With the images removed, repeat the data below exactly.
+---+
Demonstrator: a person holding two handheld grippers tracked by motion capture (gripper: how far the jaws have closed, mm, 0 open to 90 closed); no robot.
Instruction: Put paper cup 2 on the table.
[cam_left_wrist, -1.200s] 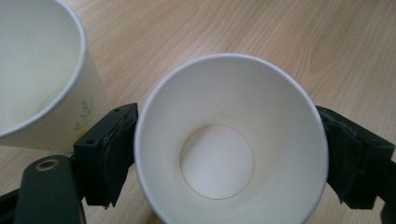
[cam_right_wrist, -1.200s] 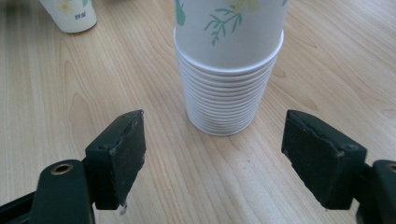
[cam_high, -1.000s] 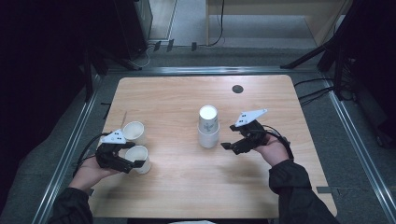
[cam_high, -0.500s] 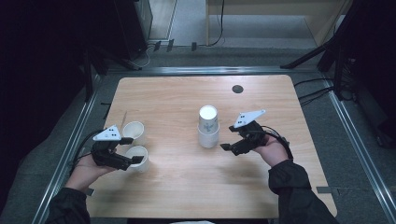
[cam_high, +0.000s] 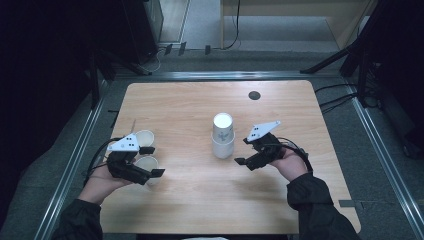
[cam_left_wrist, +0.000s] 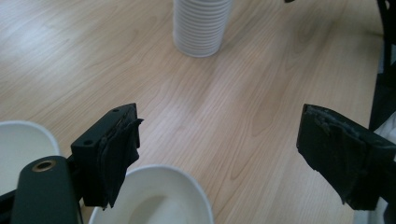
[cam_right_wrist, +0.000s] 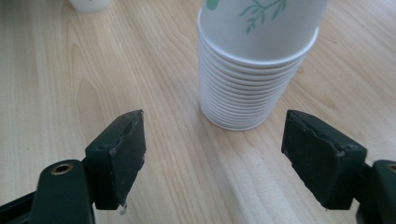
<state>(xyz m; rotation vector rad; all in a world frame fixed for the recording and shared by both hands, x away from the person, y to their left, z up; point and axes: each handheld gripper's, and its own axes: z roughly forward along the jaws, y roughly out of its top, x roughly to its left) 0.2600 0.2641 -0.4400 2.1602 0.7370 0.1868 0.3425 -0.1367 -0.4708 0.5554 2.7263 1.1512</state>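
Note:
A stack of upturned white paper cups with a green leaf print stands mid-table. Two single cups stand upright at the left, one farther and one nearer. My left gripper hovers open over the nearer cup. In the left gripper view, that cup's rim lies below the left pad, untouched. The other cup is at the left edge and the stack lies ahead. My right gripper is open just right of the stack. In the right gripper view its jaws face the stack's base without touching.
The wooden table carries a small dark round disc near its far edge. Metal rails run along both sides of the table, with dark floor and cables beyond. Bare wood lies between the stack and the single cups.
My left gripper has shifted slightly and lifted over the nearer cup, its jaws still wide. The right gripper, the stack and both single cups have stayed put.

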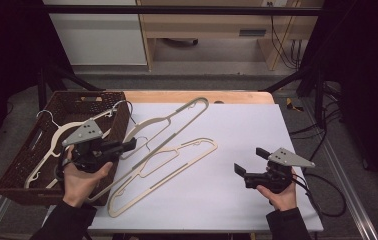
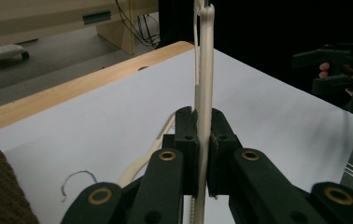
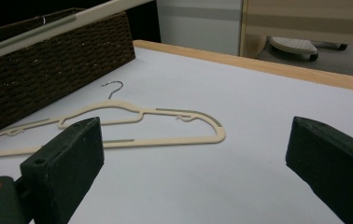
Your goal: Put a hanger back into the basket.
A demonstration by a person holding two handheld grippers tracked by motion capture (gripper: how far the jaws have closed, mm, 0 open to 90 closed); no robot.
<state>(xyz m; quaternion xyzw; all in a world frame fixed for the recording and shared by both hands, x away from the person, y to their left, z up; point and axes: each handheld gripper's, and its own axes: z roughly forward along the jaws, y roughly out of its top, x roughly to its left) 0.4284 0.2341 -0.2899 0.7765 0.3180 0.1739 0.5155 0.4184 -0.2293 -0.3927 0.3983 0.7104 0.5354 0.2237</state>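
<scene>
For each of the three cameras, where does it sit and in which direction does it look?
High view: above the person's side, looking forward and down on the table; both forearms, left gripper and right gripper show.
Left gripper view: rides on the left gripper, looking along its jaws shut on the raised hanger.
Right gripper view: rides on the right gripper, jaws open, facing the flat hanger and basket.
Shared: white table, hangers.
</scene>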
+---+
Answer section »
Demonstrator: a person holding two handheld grippers tracked by motion capture (gripper: how far the jaws have closed, mm, 0 open to 90 closed); no robot.
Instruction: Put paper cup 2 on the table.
[cam_left_wrist, -1.200s] 
[cam_right_wrist, -1.200s] 
[cam_high, -1.000s] 
[cam_high, -0.500s] 
[cam_high, +0.000s] 
[cam_left_wrist, +0.000s] 
[cam_right_wrist, +0.000s] 
<state>(xyz m; rotation vector rad; all in a world frame fixed for the recording and shared by both hands, x away from the person, y to their left, z up; point and axes: each handheld gripper's, and its own axes: z roughly forward along the jaws, y roughly out of its top, x roughly to its left) 0.2600 0.2641 -0.4400 2.1602 0.7370 0.1868 0.3425 -0.1367 -0.4708 0.5554 2.7263 1.1512</state>
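Note:
A stack of upturned white paper cups with a green leaf print stands mid-table. Two single cups stand upright at the left, one farther and one nearer. My left gripper hovers open over the nearer cup. In the left gripper view, that cup's rim lies below the left pad, untouched. The other cup is at the left edge and the stack lies ahead. My right gripper is open just right of the stack. In the right gripper view its jaws face the stack's base without touching.
The wooden table carries a small dark round disc near its far edge. Metal rails run along both sides of the table, with dark floor and cables beyond. Bare wood lies between the stack and the single cups.
My left gripper has shifted slightly and lifted over the nearer cup, its jaws still wide. The right gripper, the stack and both single cups have stayed put.
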
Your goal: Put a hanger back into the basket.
A demonstration by a person holding two handheld grippers tracked by motion capture (gripper: how far the jaws have closed, mm, 0 open to 90 closed); no robot.
<state>(xyz m; quaternion xyzw; all in a world frame fixed for the recording and shared by both hands, x away from the person, y to their left, z up; point and axes: each handheld gripper's, and its own axes: z roughly forward along the jaws, y roughly out of its top, x roughly to its left) 0.4284 0.2341 -0.2899 0.7765 0.3180 0.1739 0.5155 0.4184 -0.2293 -0.3927 0.3983 0.7104 0.5354 0.2237</state>
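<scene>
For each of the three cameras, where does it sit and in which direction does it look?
High view: above the person's side, looking forward and down on the table; both forearms, left gripper and right gripper show.
Left gripper view: rides on the left gripper, looking along its jaws shut on the raised hanger.
Right gripper view: rides on the right gripper, jaws open, facing the flat hanger and basket.
Shared: white table, hangers.
</scene>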

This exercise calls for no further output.